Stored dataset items
═══
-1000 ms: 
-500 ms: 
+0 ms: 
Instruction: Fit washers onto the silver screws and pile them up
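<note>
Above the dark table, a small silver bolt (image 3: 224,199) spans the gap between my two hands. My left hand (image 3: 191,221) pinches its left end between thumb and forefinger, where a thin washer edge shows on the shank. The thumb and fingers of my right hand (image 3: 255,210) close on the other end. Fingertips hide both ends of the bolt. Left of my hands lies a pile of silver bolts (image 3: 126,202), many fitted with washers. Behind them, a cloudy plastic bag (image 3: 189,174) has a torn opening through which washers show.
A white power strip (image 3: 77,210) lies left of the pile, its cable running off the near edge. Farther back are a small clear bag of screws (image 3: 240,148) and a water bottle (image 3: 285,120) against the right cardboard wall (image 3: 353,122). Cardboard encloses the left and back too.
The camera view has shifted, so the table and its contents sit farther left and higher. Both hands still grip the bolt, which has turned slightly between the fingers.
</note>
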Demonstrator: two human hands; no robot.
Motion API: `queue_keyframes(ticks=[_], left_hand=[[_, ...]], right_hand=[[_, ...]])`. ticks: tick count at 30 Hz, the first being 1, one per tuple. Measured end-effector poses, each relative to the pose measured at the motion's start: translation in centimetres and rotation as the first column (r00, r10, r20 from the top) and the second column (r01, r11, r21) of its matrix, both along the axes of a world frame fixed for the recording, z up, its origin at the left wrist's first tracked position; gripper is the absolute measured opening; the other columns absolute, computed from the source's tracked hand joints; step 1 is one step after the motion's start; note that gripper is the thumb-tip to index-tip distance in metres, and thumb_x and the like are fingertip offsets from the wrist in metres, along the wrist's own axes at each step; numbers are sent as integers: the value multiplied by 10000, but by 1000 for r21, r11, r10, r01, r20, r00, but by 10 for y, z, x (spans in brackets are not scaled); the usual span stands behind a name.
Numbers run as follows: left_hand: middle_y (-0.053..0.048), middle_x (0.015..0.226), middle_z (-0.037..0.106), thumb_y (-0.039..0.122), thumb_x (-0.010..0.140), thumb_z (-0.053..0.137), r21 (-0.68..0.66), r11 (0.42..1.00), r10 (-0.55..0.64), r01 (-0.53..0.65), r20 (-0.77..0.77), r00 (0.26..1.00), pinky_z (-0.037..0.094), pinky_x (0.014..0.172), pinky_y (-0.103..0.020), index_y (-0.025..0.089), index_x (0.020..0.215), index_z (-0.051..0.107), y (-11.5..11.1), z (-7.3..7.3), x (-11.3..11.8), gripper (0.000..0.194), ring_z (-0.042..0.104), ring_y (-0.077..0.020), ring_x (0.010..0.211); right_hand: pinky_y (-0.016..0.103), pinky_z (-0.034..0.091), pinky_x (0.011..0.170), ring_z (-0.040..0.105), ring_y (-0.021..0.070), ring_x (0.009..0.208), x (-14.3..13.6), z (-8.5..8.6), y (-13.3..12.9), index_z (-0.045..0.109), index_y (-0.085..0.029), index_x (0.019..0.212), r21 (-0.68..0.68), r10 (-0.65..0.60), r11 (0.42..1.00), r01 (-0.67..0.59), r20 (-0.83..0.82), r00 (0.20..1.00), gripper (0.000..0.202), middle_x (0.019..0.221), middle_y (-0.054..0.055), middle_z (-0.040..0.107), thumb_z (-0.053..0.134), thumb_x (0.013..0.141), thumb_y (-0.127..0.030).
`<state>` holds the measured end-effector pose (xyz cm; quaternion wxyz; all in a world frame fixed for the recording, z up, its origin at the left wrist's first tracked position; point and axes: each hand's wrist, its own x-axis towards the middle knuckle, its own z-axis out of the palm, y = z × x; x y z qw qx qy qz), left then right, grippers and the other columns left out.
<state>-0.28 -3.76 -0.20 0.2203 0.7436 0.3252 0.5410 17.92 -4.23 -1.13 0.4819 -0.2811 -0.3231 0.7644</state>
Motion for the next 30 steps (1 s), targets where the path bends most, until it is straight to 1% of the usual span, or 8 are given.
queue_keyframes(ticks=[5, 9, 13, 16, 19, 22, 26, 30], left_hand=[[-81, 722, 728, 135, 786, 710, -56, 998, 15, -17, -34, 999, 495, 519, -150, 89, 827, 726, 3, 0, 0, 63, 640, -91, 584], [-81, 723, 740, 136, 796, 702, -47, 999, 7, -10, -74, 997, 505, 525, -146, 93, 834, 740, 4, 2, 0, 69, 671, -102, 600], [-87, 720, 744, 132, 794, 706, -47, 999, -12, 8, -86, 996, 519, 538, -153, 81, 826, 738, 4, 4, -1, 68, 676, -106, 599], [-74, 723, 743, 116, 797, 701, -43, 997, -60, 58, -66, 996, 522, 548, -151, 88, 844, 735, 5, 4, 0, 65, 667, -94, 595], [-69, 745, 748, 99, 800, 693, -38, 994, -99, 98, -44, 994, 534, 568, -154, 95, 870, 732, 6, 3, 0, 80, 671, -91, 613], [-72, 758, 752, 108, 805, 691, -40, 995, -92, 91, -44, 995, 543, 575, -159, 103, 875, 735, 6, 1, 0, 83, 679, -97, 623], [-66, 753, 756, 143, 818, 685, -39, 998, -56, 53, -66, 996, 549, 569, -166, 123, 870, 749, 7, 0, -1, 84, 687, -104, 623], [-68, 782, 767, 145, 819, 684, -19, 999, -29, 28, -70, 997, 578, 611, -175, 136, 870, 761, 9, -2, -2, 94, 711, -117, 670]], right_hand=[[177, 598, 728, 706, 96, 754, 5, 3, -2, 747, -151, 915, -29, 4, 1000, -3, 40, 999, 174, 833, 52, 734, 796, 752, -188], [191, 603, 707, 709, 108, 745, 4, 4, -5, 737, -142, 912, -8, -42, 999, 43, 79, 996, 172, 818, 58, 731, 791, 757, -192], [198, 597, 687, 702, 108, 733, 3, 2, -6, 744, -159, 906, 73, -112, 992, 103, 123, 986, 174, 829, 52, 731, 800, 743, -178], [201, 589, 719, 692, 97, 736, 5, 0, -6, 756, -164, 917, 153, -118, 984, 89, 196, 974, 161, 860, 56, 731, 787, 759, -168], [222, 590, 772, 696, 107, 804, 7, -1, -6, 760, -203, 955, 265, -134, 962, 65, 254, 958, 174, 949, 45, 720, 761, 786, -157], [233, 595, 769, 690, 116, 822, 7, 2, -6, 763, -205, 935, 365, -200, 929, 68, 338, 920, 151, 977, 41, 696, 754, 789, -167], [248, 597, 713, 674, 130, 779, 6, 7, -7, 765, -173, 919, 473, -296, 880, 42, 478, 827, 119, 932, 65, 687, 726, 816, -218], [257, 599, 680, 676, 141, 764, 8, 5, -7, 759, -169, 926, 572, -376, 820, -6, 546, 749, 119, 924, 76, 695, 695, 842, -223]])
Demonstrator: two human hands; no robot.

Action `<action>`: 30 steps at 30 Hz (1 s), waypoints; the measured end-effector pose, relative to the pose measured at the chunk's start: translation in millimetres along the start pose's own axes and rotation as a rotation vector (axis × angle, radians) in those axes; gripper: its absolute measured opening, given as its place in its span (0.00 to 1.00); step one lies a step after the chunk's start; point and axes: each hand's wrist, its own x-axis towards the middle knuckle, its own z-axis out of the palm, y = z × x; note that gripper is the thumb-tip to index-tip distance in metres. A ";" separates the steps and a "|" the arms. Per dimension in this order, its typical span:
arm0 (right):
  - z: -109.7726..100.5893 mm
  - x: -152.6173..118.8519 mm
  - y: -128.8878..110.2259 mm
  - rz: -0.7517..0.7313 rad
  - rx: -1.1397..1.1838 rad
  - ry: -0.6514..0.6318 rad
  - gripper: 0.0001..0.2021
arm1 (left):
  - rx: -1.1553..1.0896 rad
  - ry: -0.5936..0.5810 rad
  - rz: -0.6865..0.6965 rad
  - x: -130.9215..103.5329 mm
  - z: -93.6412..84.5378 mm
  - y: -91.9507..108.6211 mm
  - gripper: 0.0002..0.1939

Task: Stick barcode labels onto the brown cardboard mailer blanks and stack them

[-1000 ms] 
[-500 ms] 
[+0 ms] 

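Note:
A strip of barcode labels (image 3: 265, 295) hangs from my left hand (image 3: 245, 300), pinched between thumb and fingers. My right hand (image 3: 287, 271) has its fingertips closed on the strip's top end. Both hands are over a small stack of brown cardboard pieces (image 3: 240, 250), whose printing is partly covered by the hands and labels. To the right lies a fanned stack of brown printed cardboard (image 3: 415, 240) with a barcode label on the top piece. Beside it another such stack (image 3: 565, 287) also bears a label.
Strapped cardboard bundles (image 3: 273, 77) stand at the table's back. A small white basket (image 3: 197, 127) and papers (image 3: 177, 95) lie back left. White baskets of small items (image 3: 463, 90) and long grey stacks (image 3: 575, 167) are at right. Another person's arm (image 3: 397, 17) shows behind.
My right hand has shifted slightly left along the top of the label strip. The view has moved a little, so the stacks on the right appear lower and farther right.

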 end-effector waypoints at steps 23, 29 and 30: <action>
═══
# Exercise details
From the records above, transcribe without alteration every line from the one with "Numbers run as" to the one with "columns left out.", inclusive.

# Task answer
Numbers run as follows: left_hand: middle_y (-0.053..0.048), middle_x (0.015..0.226), middle_z (-0.037..0.106), thumb_y (-0.039..0.122), thumb_x (-0.010..0.140), thumb_z (-0.053..0.137), r21 (-0.68..0.66), r11 (0.42..1.00), r10 (-0.55..0.64), r01 (-0.53..0.65), r20 (-0.77..0.77), r00 (0.26..1.00), pinky_z (-0.037..0.094), pinky_x (0.014..0.172), pinky_y (-0.103..0.020), index_y (-0.025..0.089), index_x (0.020..0.215), index_z (-0.051..0.107), y (-11.5..11.1), z (-7.3..7.3), x (-11.3..11.8), gripper (0.000..0.194), ring_z (-0.042..0.104), ring_y (-0.077..0.020), ring_x (0.010..0.211); right_hand: pinky_y (-0.016..0.103), pinky_z (-0.034..0.091), pinky_x (0.011..0.170), ring_z (-0.040..0.105), ring_y (-0.021..0.070), ring_x (0.009..0.208), x (-14.3..13.6), z (-8.5..8.6), y (-13.3..12.9), index_z (-0.045..0.109), index_y (-0.085..0.029), index_x (0.019..0.212), r21 (-0.68..0.68), r10 (-0.65..0.60), r11 (0.42..1.00), r01 (-0.67..0.59), r20 (-0.83..0.82), r00 (0.20..1.00), gripper (0.000..0.202), middle_x (0.019..0.221), middle_y (-0.054..0.055), middle_z (-0.040..0.107), thumb_z (-0.053..0.134), thumb_x (0.013..0.141), thumb_y (-0.127..0.030).
`<state>` holds the measured end-effector pose (xyz cm; quaternion wxyz; all in a world frame fixed for the recording, z up, its origin at the left wrist's first tracked position; point and axes: each hand's wrist, its own x-axis towards the middle knuckle, its own z-axis out of the palm, y = z × x; x y z qw qx qy qz), left then right, grippers and the other columns left out.

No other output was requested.